Brief
The listing is to be reproduced exactly, excluding its pictures.
##### Data excerpt
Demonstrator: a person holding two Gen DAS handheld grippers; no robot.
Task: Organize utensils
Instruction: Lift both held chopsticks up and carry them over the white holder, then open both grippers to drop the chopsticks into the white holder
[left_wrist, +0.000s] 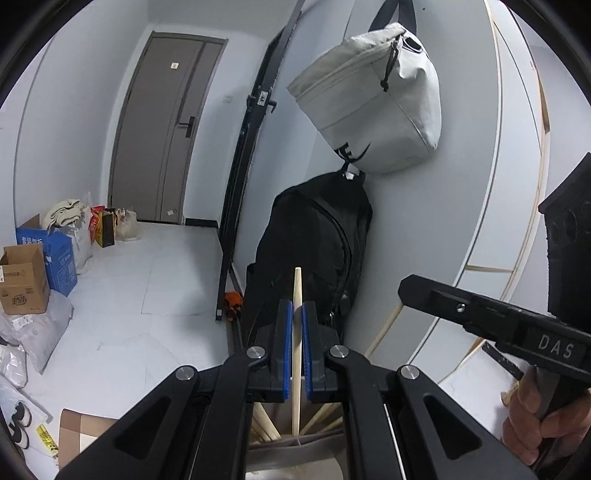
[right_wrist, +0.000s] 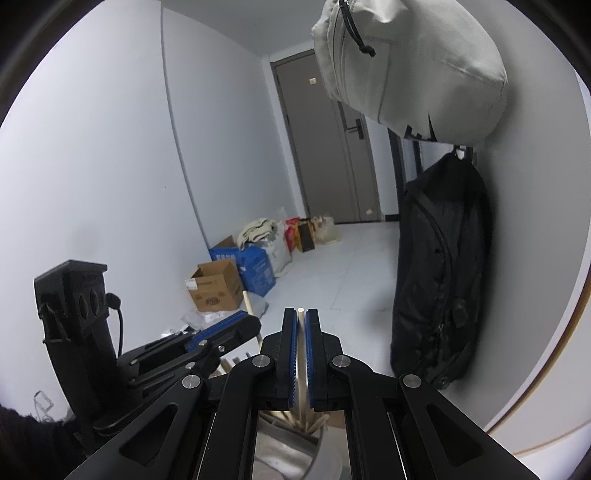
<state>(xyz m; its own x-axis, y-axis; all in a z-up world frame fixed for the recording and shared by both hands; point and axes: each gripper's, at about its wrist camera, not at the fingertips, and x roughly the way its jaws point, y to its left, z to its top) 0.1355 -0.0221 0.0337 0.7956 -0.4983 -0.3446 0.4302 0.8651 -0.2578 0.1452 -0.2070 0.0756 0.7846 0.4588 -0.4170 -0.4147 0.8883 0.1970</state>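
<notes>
Clamping a pale wooden chopstick (left_wrist: 297, 295) upright between blue pads: left gripper (left_wrist: 297, 314), jaws nearly together, stick rising past the fingertips and running down through the gap toward the near edge. Below the jaws, more chopsticks (left_wrist: 266, 424) fanned out in a grey holder (left_wrist: 295, 448), directly under the gripper. To the right in the left wrist view, right gripper (left_wrist: 404, 288) pointing leftward, gripped by a hand (left_wrist: 535, 417) at the near right.

Pinching a second chopstick (right_wrist: 301, 321) the same way: right gripper (right_wrist: 301, 317), pads drawn close on it, tip just clearing the fingertips, shaft dropping into the bundle of sticks (right_wrist: 291, 419) in the holder (right_wrist: 280, 454) beneath. To the left, left gripper (right_wrist: 236, 325) with its own stick (right_wrist: 246, 302) poking up, near but apart.

Farther out: black backpack (left_wrist: 317, 243) hanging against the right wall under a pale grey bag (left_wrist: 376, 99); grey door (left_wrist: 162, 125) at the far end; cardboard box (left_wrist: 24, 280) and blue box (left_wrist: 59, 254) on the white floor at the left.
</notes>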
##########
Answer space
Demonstrator: a person holding two Gen DAS handheld grippers; no robot.
Task: Organize utensils
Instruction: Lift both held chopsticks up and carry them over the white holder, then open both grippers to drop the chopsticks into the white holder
[left_wrist, +0.000s] 
[right_wrist, +0.000s] 
<state>(xyz m; its own x-axis, y-axis; all in a z-up world frame fixed for the recording and shared by both hands; point and axes: each gripper's, at about its wrist camera, not at the fingertips, and x roughly the way its jaws point, y to its left, z to its top) 0.1355 -0.0221 0.0337 0.7956 -0.4983 -0.3446 0.4302 0.8651 -0.2578 0.1452 -0.2070 0.0756 0.7846 0.4588 -0.4170 -0.4147 0.8883 0.1970</state>
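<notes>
Clamping a pale wooden chopstick (left_wrist: 297, 295) upright between blue pads: left gripper (left_wrist: 297, 314), jaws nearly together, stick rising past the fingertips and running down through the gap toward the near edge. Below the jaws, more chopsticks (left_wrist: 266, 424) fanned out in a grey holder (left_wrist: 295, 448), directly under the gripper. To the right in the left wrist view, right gripper (left_wrist: 404, 288) pointing leftward, gripped by a hand (left_wrist: 535, 417) at the near right.

Pinching a second chopstick (right_wrist: 301, 321) the same way: right gripper (right_wrist: 301, 317), pads drawn close on it, tip just clearing the fingertips, shaft dropping into the bundle of sticks (right_wrist: 291, 419) in the holder (right_wrist: 280, 454) beneath. To the left, left gripper (right_wrist: 236, 325) with its own stick (right_wrist: 246, 302) poking up, near but apart.

Farther out: black backpack (left_wrist: 317, 243) hanging against the right wall under a pale grey bag (left_wrist: 376, 99); grey door (left_wrist: 162, 125) at the far end; cardboard box (left_wrist: 24, 280) and blue box (left_wrist: 59, 254) on the white floor at the left.
</notes>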

The answer is complete.